Return every line of the listing, exactly as it reads.
=-=-=
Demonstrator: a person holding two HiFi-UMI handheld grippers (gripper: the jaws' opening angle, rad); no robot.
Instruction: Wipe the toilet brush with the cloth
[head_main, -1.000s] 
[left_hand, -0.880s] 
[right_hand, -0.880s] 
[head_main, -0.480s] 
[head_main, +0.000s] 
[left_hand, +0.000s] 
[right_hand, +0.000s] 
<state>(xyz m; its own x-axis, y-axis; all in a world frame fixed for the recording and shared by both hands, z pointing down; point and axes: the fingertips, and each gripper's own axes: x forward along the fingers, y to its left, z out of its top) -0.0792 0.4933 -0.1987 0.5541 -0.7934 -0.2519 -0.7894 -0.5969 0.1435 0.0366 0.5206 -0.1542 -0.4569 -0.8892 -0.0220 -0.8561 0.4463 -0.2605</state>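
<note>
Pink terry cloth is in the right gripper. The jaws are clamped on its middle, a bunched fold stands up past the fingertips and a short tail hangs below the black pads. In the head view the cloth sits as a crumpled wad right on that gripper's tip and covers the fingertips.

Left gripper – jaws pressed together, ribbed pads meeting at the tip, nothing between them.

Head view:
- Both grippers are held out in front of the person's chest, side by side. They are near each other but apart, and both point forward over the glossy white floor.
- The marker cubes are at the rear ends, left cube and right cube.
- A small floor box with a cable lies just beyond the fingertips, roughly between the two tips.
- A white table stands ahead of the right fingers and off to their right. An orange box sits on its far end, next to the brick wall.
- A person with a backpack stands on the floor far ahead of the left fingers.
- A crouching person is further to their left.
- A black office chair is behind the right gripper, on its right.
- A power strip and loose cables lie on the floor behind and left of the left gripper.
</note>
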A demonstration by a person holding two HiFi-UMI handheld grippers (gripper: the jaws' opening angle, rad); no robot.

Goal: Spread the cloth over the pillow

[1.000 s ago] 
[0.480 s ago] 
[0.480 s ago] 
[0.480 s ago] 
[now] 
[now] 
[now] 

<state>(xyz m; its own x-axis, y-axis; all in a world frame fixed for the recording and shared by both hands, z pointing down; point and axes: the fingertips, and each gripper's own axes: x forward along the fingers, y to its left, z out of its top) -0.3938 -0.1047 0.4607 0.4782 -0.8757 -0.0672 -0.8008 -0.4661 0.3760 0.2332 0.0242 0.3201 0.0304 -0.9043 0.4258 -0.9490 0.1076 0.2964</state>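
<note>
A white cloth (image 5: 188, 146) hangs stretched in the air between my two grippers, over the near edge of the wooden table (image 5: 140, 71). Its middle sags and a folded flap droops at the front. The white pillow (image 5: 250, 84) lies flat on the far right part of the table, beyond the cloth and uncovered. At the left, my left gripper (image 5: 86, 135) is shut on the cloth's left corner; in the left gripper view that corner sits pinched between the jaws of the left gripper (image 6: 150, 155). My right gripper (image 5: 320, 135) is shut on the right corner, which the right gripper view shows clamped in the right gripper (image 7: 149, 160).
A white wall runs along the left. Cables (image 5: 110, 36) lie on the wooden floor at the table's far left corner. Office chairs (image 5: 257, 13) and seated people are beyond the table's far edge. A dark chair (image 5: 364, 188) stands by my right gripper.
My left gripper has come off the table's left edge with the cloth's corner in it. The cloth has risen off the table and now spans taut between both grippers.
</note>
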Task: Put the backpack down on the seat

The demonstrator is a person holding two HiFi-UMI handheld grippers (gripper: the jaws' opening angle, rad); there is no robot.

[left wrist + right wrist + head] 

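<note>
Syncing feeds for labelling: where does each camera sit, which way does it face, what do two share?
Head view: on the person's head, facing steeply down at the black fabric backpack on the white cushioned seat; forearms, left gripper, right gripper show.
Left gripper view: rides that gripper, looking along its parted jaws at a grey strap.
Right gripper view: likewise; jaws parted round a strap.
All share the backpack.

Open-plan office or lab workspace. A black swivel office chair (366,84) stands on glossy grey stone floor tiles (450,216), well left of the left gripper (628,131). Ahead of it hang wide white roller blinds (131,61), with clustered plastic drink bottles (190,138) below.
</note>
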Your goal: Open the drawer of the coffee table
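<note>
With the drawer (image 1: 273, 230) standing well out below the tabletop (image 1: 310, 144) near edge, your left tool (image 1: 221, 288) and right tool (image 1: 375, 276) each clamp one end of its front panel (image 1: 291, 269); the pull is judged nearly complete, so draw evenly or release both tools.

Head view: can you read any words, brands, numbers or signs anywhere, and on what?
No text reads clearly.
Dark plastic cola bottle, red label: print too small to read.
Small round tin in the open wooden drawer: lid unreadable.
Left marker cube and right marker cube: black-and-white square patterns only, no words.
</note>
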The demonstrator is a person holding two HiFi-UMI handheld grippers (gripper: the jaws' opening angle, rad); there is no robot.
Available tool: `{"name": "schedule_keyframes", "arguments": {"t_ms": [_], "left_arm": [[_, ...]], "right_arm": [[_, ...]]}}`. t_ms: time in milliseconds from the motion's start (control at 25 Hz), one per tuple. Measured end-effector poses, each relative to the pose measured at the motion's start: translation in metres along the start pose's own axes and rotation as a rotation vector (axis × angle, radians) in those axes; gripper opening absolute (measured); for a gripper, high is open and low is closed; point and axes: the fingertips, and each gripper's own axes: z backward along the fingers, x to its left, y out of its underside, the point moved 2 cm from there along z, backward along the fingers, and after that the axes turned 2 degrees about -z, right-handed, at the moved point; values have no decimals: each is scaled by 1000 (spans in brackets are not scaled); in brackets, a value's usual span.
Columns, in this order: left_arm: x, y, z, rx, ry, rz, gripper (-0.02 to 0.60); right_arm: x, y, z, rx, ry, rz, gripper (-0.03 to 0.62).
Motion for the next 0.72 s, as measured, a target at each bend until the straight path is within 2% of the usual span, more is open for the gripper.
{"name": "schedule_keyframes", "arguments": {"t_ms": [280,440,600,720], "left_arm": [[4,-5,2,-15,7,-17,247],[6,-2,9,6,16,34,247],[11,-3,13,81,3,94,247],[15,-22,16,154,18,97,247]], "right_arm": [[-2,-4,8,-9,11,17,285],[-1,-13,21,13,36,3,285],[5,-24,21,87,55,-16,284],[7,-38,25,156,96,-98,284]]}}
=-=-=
Task solution.
Demonstrator: a person holding two HiFi-UMI handheld grippers (gripper: the jaws' opening angle, rad); no robot.
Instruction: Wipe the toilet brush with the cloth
[head_main, -1.000s] 
[left_hand, -0.880s] 
[right_hand, -0.880s] 
[head_main, -0.480s] 
[head_main, +0.000s] 
[left_hand, +0.000s] 
[right_hand, +0.000s] 
<state>(xyz m; its own x-axis, y-axis; all in a world frame fixed for the recording and shared by both hands, z pointing down; point and axes: the fingertips, and each gripper's own axes: x forward along the fingers, y to its left, z out of its top) -0.0792 0.4933 -0.1987 0.5541 -0.7934 -0.2519 -0.7894 -0.5969 0.1435 0.0366 0.5206 -0.1542 -0.4569 -0.8892 -0.0220 -0.8561 0.4463 -0.2605</state>
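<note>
Pink terry cloth is in the right gripper. The jaws are clamped on its middle, a bunched fold stands up past the fingertips and a short tail hangs below the black pads. In the head view the cloth sits as a crumpled wad right on that gripper's tip and covers the fingertips.

Left gripper – jaws pressed together, ribbed pads meeting at the tip, nothing between them.

Head view:
- Both grippers are held out in front of the person's chest, side by side. They are near each other but apart, and both point forward over the glossy white floor.
- The marker cubes are at the rear ends, left cube and right cube.
- A small floor box with a cable lies just beyond the fingertips, roughly between the two tips.
- A white table stands ahead of the right fingers and off to their right. An orange box sits on its far end, next to the brick wall.
- A person with a backpack stands on the floor far ahead of the left fingers.
- A crouching person is further to their left.
- A black office chair is behind the right gripper, on its right.
- A power strip and loose cables lie on the floor behind and left of the left gripper.
</note>
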A demonstration by a person holding two HiFi-UMI handheld grippers (gripper: the jaws' opening angle, rad); no robot.

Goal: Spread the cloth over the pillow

[1.000 s ago] 
[0.480 s ago] 
[0.480 s ago] 
[0.480 s ago] 
[now] 
[now] 
[now] 

<state>(xyz m; its own x-axis, y-axis; all in a world frame fixed for the recording and shared by both hands, z pointing down; point and axes: the fingertips, and each gripper's own axes: x forward along the fingers, y to its left, z out of its top) -0.3938 -0.1047 0.4607 0.4782 -0.8757 -0.0672 -0.8008 -0.4661 0.3760 0.2332 0.0242 0.3201 0.0304 -0.9043 0.4258 -0.9490 0.1076 0.2964</state>
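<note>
A white cloth (image 5: 188, 146) hangs stretched in the air between my two grippers, over the near edge of the wooden table (image 5: 140, 71). Its middle sags and a folded flap droops at the front. The white pillow (image 5: 250, 84) lies flat on the far right part of the table, beyond the cloth and uncovered. At the left, my left gripper (image 5: 86, 135) is shut on the cloth's left corner; in the left gripper view that corner sits pinched between the jaws of the left gripper (image 6: 150, 155). My right gripper (image 5: 320, 135) is shut on the right corner, which the right gripper view shows clamped in the right gripper (image 7: 149, 160).
A white wall runs along the left. Cables (image 5: 110, 36) lie on the wooden floor at the table's far left corner. Office chairs (image 5: 257, 13) and seated people are beyond the table's far edge. A dark chair (image 5: 364, 188) stands by my right gripper.
My left gripper has come off the table's left edge with the cloth's corner in it. The cloth has risen off the table and now spans taut between both grippers.
</note>
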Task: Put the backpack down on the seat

The demonstrator is a person holding two HiFi-UMI handheld grippers (gripper: the jaws' opening angle, rad); there is no robot.

[left wrist + right wrist + head] 

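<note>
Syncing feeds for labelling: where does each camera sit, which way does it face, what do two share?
Head view: on the person's head, facing steeply down at the black fabric backpack on the white cushioned seat; forearms, left gripper, right gripper show.
Left gripper view: rides that gripper, looking along its parted jaws at a grey strap.
Right gripper view: likewise; jaws parted round a strap.
All share the backpack.

Open-plan office or lab workspace. A black swivel office chair (366,84) stands on glossy grey stone floor tiles (450,216), well left of the left gripper (628,131). Ahead of it hang wide white roller blinds (131,61), with clustered plastic drink bottles (190,138) below.
</note>
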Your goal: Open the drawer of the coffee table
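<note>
With the drawer (image 1: 273, 230) standing well out below the tabletop (image 1: 310, 144) near edge, your left tool (image 1: 221, 288) and right tool (image 1: 375, 276) each clamp one end of its front panel (image 1: 291, 269); the pull is judged nearly complete, so draw evenly or release both tools.

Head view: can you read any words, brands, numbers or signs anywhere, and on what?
No text reads clearly.
Dark plastic cola bottle, red label: print too small to read.
Small round tin in the open wooden drawer: lid unreadable.
Left marker cube and right marker cube: black-and-white square patterns only, no words.
</note>
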The demonstrator is a person holding two HiFi-UMI handheld grippers (gripper: the jaws' opening angle, rad); there is no robot.
Available tool: `{"name": "schedule_keyframes", "arguments": {"t_ms": [_], "left_arm": [[_, ...]], "right_arm": [[_, ...]]}}`. t_ms: time in milliseconds from the motion's start (control at 25 Hz), one per tuple. Measured end-effector poses, each relative to the pose measured at the motion's start: translation in metres along the start pose's own axes and rotation as a rotation vector (axis × angle, radians) in those axes; gripper opening absolute (measured); for a gripper, high is open and low is closed; point and axes: the fingertips, and each gripper's own axes: z backward along the fingers, x to its left, y out of its underside, the point moved 2 cm from there along z, backward along the fingers, and after that the axes turned 2 degrees about -z, right-handed, at the moved point; values have no decimals: each is scaled by 1000 (spans in brackets are not scaled); in brackets, a value's usual span.
Columns, in this order: left_arm: x, y, z, rx, ry, rz, gripper (-0.02 to 0.60); right_arm: x, y, z, rx, ry, rz, gripper (-0.03 to 0.62).
Motion for the next 0.72 s, as measured, a target at each bend until the straight path is within 2% of the usual span, more is open for the gripper.
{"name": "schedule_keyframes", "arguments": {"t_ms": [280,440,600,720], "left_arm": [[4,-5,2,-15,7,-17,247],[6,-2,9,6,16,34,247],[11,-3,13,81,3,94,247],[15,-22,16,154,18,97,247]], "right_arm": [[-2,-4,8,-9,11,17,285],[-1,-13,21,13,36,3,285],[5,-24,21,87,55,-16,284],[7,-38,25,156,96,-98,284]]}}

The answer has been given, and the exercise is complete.